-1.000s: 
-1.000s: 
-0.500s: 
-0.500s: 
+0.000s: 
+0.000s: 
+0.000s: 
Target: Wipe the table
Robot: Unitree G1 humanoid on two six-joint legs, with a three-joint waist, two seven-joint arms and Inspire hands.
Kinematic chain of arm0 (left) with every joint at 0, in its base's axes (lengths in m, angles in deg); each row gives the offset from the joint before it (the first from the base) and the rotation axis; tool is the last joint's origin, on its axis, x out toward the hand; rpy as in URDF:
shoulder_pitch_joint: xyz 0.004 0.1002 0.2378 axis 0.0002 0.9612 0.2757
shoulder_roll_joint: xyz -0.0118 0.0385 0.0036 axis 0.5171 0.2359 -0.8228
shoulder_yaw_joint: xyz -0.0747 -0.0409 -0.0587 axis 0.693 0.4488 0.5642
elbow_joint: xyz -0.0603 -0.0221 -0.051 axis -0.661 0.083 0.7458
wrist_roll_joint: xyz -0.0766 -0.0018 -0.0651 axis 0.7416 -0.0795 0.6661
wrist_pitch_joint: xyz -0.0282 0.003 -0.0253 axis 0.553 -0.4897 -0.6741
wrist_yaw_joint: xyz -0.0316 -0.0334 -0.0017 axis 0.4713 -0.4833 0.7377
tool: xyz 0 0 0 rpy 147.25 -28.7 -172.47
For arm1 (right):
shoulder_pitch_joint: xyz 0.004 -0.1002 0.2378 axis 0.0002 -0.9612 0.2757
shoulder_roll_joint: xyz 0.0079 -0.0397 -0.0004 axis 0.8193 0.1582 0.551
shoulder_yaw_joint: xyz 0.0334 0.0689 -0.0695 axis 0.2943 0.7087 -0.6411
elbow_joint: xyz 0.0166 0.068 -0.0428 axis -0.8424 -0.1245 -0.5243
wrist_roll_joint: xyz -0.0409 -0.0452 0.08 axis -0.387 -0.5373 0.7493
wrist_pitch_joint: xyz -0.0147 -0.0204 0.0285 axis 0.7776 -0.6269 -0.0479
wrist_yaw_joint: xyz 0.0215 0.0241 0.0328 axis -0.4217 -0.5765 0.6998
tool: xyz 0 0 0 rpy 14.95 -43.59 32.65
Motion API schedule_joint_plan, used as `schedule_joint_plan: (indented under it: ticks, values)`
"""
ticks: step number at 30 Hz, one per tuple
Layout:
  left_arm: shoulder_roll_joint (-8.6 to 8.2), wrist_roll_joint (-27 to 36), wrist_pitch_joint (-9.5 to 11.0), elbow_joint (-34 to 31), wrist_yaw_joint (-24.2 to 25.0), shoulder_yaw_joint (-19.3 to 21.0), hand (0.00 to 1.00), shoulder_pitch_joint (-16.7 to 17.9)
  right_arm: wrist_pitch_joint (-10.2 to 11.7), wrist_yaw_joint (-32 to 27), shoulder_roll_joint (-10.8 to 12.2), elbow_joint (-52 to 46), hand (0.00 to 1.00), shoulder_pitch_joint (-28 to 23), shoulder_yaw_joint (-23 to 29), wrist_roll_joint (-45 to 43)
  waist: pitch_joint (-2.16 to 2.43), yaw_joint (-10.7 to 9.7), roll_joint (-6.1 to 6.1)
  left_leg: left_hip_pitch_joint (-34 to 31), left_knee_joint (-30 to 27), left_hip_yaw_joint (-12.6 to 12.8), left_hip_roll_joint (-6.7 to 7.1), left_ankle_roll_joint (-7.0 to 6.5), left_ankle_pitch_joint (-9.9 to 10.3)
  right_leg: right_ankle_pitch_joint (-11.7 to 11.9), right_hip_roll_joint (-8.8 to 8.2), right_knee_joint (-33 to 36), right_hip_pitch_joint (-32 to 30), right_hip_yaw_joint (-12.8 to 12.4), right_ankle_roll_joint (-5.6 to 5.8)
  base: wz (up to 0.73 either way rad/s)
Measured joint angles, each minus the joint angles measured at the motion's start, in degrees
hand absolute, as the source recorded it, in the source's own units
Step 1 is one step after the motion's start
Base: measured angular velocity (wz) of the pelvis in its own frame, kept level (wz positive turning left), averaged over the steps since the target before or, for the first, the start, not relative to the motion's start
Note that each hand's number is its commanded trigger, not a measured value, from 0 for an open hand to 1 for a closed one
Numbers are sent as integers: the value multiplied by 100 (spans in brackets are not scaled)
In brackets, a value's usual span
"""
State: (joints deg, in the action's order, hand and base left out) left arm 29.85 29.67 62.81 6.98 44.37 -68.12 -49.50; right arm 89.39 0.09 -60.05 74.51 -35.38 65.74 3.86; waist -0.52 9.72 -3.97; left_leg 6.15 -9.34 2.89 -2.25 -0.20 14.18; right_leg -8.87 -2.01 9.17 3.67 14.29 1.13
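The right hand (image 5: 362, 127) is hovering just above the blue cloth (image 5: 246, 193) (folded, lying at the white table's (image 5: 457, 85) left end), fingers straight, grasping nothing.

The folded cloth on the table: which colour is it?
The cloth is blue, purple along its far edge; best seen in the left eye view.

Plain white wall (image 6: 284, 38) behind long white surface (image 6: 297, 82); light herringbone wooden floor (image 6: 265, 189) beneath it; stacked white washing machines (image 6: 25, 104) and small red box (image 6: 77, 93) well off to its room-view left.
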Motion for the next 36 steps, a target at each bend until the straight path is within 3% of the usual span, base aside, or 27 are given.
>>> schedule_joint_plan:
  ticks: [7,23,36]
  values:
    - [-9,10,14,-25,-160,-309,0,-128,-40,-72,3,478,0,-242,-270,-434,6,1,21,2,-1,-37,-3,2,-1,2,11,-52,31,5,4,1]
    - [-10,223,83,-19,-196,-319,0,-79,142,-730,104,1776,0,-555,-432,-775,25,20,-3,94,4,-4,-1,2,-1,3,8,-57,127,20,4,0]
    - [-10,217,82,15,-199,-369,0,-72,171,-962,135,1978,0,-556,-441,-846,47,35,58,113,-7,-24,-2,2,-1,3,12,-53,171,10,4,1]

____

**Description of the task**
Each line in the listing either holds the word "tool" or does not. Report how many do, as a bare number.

**Completed exercise**
3